# Exercise brief
Produce word for word the lines of the data below running from the one that has "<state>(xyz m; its" to the one that has "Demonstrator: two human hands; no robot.", inclusive, and no others.
*****
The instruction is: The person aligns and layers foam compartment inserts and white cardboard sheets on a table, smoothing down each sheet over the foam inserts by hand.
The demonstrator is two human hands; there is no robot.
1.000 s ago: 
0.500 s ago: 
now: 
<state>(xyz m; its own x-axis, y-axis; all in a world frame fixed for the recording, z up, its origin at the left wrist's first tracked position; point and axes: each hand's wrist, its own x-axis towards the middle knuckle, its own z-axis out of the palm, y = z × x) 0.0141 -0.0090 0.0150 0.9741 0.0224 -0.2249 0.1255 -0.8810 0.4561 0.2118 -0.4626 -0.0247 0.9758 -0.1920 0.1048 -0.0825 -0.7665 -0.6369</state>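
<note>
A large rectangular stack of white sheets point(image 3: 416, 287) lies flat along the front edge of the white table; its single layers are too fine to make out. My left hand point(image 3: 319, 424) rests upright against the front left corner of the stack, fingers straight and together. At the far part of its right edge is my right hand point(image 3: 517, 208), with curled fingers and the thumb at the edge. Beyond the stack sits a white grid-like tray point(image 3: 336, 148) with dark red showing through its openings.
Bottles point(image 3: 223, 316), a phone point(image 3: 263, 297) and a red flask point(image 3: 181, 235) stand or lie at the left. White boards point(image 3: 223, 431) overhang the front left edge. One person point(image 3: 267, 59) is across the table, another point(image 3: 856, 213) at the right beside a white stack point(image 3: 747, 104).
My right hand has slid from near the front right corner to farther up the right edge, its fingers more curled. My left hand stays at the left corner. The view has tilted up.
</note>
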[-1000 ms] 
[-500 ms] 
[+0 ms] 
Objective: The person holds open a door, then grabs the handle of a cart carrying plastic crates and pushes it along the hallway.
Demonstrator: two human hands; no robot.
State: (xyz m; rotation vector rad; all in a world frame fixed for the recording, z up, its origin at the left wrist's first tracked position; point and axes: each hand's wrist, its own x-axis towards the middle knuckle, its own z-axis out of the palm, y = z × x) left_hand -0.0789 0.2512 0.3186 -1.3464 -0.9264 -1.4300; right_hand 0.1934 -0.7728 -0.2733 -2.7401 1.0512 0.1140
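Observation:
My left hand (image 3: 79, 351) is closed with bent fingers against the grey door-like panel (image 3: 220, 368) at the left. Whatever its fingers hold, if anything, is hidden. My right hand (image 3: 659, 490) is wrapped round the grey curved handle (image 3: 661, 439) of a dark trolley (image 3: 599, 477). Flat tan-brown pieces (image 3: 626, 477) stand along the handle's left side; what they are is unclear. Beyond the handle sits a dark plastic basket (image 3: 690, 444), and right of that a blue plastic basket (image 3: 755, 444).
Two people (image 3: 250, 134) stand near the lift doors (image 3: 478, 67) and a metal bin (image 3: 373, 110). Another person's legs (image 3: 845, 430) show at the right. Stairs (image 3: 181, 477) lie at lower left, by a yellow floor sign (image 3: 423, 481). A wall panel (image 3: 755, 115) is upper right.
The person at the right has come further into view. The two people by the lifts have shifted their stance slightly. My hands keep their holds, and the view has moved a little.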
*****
# Exercise response
<state>(xyz m; its own x-axis, y-axis; all in a world frame fixed for the recording, z up, its origin at the left wrist's first tracked position; point and axes: each hand's wrist, its own x-axis towards the middle knuckle, its own z-axis out of the palm, y = z × x) 0.0141 -0.0090 0.0150 0.9741 0.0224 -0.2249 0.1255 -0.8810 0.4561 0.2118 -0.4626 -0.0247 0.9758 -0.1920 0.1048 -0.0825 -0.7665 -0.6369</state>
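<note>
A large rectangular stack of white sheets point(image 3: 416, 287) lies flat along the front edge of the white table; its single layers are too fine to make out. My left hand point(image 3: 319, 424) rests upright against the front left corner of the stack, fingers straight and together. At the far part of its right edge is my right hand point(image 3: 517, 208), with curled fingers and the thumb at the edge. Beyond the stack sits a white grid-like tray point(image 3: 336, 148) with dark red showing through its openings.
Bottles point(image 3: 223, 316), a phone point(image 3: 263, 297) and a red flask point(image 3: 181, 235) stand or lie at the left. White boards point(image 3: 223, 431) overhang the front left edge. One person point(image 3: 267, 59) is across the table, another point(image 3: 856, 213) at the right beside a white stack point(image 3: 747, 104).
My right hand has slid from near the front right corner to farther up the right edge, its fingers more curled. My left hand stays at the left corner. The view has tilted up.
</note>
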[-1000 ms] 
[-500 ms] 
[+0 ms] 
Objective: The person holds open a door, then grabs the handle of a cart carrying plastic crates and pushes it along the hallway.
Demonstrator: two human hands; no robot.

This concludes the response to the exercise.